DATA:
-=-=-=-=-

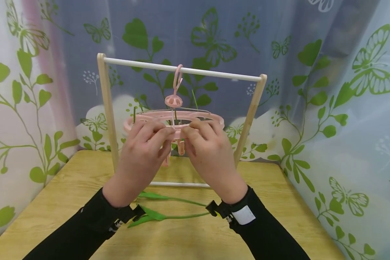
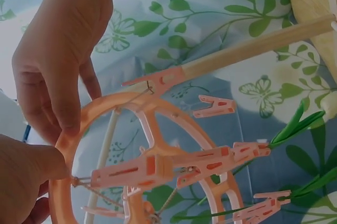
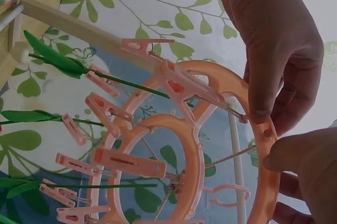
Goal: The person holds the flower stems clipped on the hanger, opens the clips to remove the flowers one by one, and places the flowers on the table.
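A pink round clip hanger (image 1: pixel 195 115) hangs by its hook (image 1: pixel 177 79) from a white bar. My left hand (image 1: pixel 144 146) pinches the near rim between thumb and fingers, just left of its middle. Close beside it, my right hand (image 1: pixel 211 151) pinches the same rim. Pink clothes pegs (image 2: pixel 129 174) dangle under the ring on short cords. In the right wrist view, green-leaved artificial flowers (image 3: pixel 60 58) hang head-down in several pegs, one with a white bud (image 3: pixel 20 52). Both hands hide part of the front rim in the head view.
A stand with wooden posts (image 1: pixel 248 121) and a white top bar (image 1: pixel 221 74) rises from the wooden table (image 1: pixel 71 213). Green flower stems (image 1: pixel 185 217) with leaves lie on the table beneath my wrists. A patterned curtain (image 1: pixel 354 144) surrounds the back and sides.
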Tool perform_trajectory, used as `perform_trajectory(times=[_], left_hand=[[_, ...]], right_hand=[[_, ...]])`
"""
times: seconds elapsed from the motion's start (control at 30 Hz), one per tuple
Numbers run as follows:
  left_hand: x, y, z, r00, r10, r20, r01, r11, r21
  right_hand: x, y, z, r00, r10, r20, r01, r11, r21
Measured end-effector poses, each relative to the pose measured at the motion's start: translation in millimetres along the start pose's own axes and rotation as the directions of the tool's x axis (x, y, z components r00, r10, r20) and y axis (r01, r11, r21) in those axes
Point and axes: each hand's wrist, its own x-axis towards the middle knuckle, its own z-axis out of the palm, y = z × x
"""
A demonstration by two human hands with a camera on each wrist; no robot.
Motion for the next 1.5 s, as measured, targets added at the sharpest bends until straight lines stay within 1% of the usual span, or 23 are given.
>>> perform_trajectory(times=[0.17, 0.33, 0.43, 0.53, 0.63, 0.77, 1.03, 1.17, 1.3, 1.37, 1.5], left_hand=[[-5.7, -4.7, 1.0, 1.0, -0.018, 0.019, 0.018, 1.0, -0.004], [-13.3, -6.4, 1.1, 0.999, -0.01, 0.047, 0.01, 1.0, -0.004], [-14.4, -5.5, 1.8, 0.998, -0.01, 0.06, 0.01, 1.0, 0.0], [-12.9, -3.9, 2.6, 0.998, -0.011, 0.056, 0.012, 1.0, -0.011], [-11.3, -2.1, 3.5, 0.999, -0.009, 0.049, 0.011, 0.999, -0.041], [-12.5, -1.8, 3.8, 0.999, -0.015, 0.041, 0.018, 0.997, -0.072], [-22.4, -9.5, -0.4, 0.998, -0.034, 0.06, 0.037, 0.998, -0.045], [-21.5, -9.4, -1.4, 0.998, -0.021, 0.06, 0.024, 0.998, -0.056], [-17.0, -5.5, -2.6, 0.999, -0.014, 0.052, 0.019, 0.997, -0.08], [-15.8, -4.0, -3.2, 0.999, -0.018, 0.051, 0.023, 0.996, -0.088], [-16.9, -5.5, -2.7, 0.999, -0.022, 0.045, 0.026, 0.996, -0.088]], right_hand=[[-6.7, 5.7, -1.7, 0.999, 0.029, 0.025, -0.029, 1.0, 0.004], [-14.1, 8.8, -3.6, 0.998, 0.047, 0.048, -0.048, 0.999, 0.021], [-15.7, 7.9, -3.4, 0.997, 0.051, 0.057, -0.052, 0.999, 0.012], [-14.6, 5.1, -2.2, 0.998, 0.044, 0.054, -0.044, 0.999, -0.001], [-12.8, 1.8, -0.2, 0.999, 0.026, 0.044, -0.026, 1.0, -0.014], [-13.0, 0.5, 1.8, 0.999, 0.015, 0.031, -0.015, 1.0, -0.005], [-17.1, 5.7, -1.4, 0.998, 0.048, 0.03, -0.048, 0.999, 0.0], [-14.6, 5.1, -1.4, 0.998, 0.027, 0.051, -0.026, 0.999, -0.024], [-11.8, 2.2, 0.5, 0.998, -0.002, 0.063, 0.005, 0.999, -0.049], [-11.2, 0.8, 1.3, 0.998, -0.01, 0.057, 0.012, 0.999, -0.034], [-12.3, 1.9, 1.8, 0.999, 0.004, 0.046, -0.004, 1.0, 0.006]])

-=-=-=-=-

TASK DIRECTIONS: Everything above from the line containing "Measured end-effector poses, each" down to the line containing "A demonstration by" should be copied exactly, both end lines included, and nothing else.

EXERCISE RESULT:
Measured end-effector poses, each relative to the pose measured at the motion's start: translation in millimetres along the start pose's own axes and rotation as the directions of the tool's x axis (x, y, z components r00, r10, r20) and y axis (r01, r11, r21) in those axes
Point and axes: each hand's wrist, its own x-axis towards the middle knuckle, its own z-axis out of the palm, y = z × x
"""
A demonstration by two human hands with a camera on each wrist; no robot.

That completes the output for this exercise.